Blood vessel therapy is a minimally invasive method for diagnosing and treating patients from within blood vessels. In the case of cerebral aneurysms, this treatment is called coil embolization or "coiling".


Coiling does not require open surgery. Instead, doctors use real-time X-ray technology called fluoroscopy to visualize the patient's vascular system and treat diseases from within the blood vessels.


Minimally invasive coil embolization


Embolization involves inserting a catheter through the patient's femoral artery in the leg and threading it through the vascular system into the patient's head and to the aneurysm. The entire process is accomplished using continuous X-ray visualization and high-speed radiographic techniques.


Once the doctor detects the presence, size, and location of the aneurysm, a smaller "microcatheter" is then placed inside the initial catheter. When the microcatheter successfully enters the opening of the aneurysm, the coiling system is introduced.


Platinum coils are deposited within the aneurysm, reducing or blocking blood flow to the aneurysm. Coils are made of platinum, so they can be seen through X-rays, and are flexible enough to conform to the shape of the aneurysm. The purpose of coiling is to tightly wrap around the aneurysm to prevent blood flow to the aneurysm and prevent it from rupturing.


Once placed inside the aneurysm, there is a small electric current passing through the wire. Due to this electrolytic action, the coils separate from the wire and remain inside the aneurysm.


After the aneurysm is filled, the catheter is removed and the patient is transferred to the intensive care unit for monitoring and further care.


The coiling procedure is performed under general anesthesia.


Postoperative development of coil embolization


Patient undergoing coiling surgery before the aneurysm ruptures can expect to spend the night in the intensive care unit for monitoring. Typically, they will not experience pain or scarring due to coiling surgery.


Patients with ruptured aneurysms tend to stay longer in the intensive care unit, usually 10-14 days.


Experience is important when time is of the essence. When a patient is diagnosed with a cerebral aneurysm, time is of the essence. There is a 50% mortality and morbidity rate after the first rupture of an aneurysm, which increases to 75% after the second rupture.
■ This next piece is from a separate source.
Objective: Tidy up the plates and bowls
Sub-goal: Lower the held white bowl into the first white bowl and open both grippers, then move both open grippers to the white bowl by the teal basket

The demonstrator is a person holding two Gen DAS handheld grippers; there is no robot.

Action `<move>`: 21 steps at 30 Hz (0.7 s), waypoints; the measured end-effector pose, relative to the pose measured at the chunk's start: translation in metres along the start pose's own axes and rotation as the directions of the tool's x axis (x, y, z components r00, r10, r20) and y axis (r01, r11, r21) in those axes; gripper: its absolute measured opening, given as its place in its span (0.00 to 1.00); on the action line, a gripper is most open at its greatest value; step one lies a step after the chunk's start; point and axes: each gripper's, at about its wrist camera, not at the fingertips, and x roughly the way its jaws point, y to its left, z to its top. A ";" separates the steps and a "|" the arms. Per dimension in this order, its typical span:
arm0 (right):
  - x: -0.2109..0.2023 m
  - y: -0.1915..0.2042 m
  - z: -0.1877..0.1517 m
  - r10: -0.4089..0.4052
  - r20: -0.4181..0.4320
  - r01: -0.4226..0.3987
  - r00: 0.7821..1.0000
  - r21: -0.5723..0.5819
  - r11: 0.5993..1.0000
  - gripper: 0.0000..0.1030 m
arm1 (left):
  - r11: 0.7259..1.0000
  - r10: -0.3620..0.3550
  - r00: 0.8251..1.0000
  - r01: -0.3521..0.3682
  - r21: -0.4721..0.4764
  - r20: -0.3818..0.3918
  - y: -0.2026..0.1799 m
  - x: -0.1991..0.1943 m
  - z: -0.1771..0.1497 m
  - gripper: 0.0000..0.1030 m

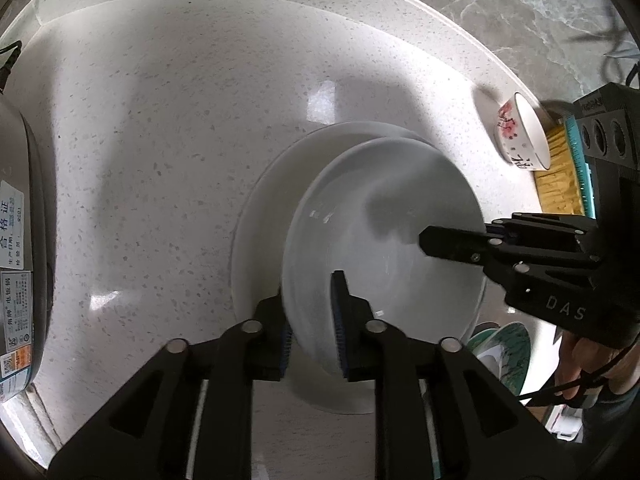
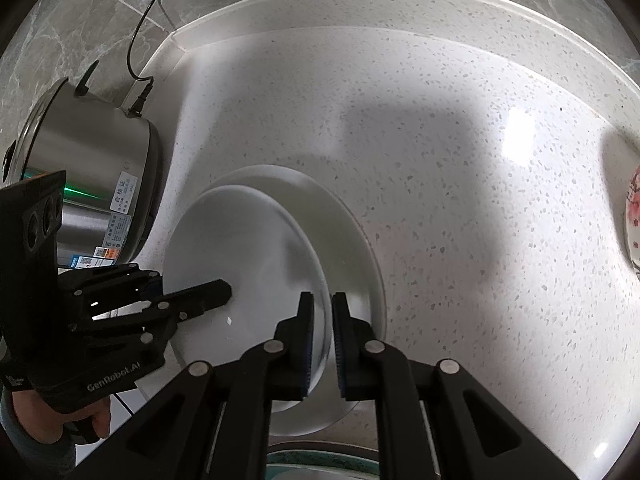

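Stretching from the marbled wall (image 1: 520, 12) toward the near edge, the speckled white countertop (image 1: 180, 120) carries everything here. Against its left edge stands a steel rice cooker (image 2: 100, 148) with labels on its side and a black power cord (image 2: 140, 32) plugged into the back. Toward the near edge, about midway along, lies a wide white plate (image 2: 352, 248), and a white bowl (image 1: 400, 248) sits on top of it, off-centre. The left gripper (image 1: 312, 332) straddles the bowl's left rim, one finger outside the wall and one inside; the jaws stand slightly apart, and the inner pad appears clear of the wall, though blur makes contact hard to judge. The right gripper (image 2: 322, 332) straddles the opposite rim, its jaws only narrowly parted with the thin wall between them; I cannot tell whether the pads press on it. A hand (image 2: 60, 416) grips the left tool's handle. At the right edge of the counter a small bowl with pink blossoms (image 1: 520, 136) rests tilted on its side, just beside a yellow and teal brush (image 1: 564, 172). Below the counter's near edge a green-patterned dish (image 1: 504, 352) shows partly.
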 end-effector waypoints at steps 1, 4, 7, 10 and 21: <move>-0.001 0.001 0.000 0.002 0.002 -0.002 1.000 -0.002 1.000 0.17 | 1.000 -0.006 1.000 0.006 0.005 0.000 -0.002 0.000 -0.001 0.26; -0.002 0.004 -0.001 0.003 0.005 -0.003 1.000 -0.005 1.000 0.23 | 1.000 -0.021 1.000 0.021 0.019 0.004 -0.009 -0.002 -0.002 0.39; -0.004 0.005 -0.002 0.008 0.012 -0.007 1.000 -0.004 1.000 0.26 | 0.999 -0.028 0.999 0.027 0.035 0.017 -0.017 -0.005 -0.002 0.55; -0.009 0.003 -0.001 0.013 0.023 -0.013 1.000 0.003 1.000 0.27 | 0.999 -0.030 0.999 0.029 0.040 0.038 -0.019 -0.013 0.000 0.63; -0.037 -0.001 -0.006 0.041 0.087 -0.043 0.995 0.022 0.999 0.54 | 0.999 -0.024 0.996 0.022 0.029 0.086 -0.016 -0.048 -0.001 0.76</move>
Comparative studies of endovascular embolization and surgical treatment for unruptured cerebral aneurysms found that endovascular embolization was associated with shorter hospitalization and recovery time.


In addition, studies show that for patients who are equally suitable for open surgery and spring coil embolization, endovascular spring coil embolization treatment results in better patient outcomes with no disability within one year than surgery.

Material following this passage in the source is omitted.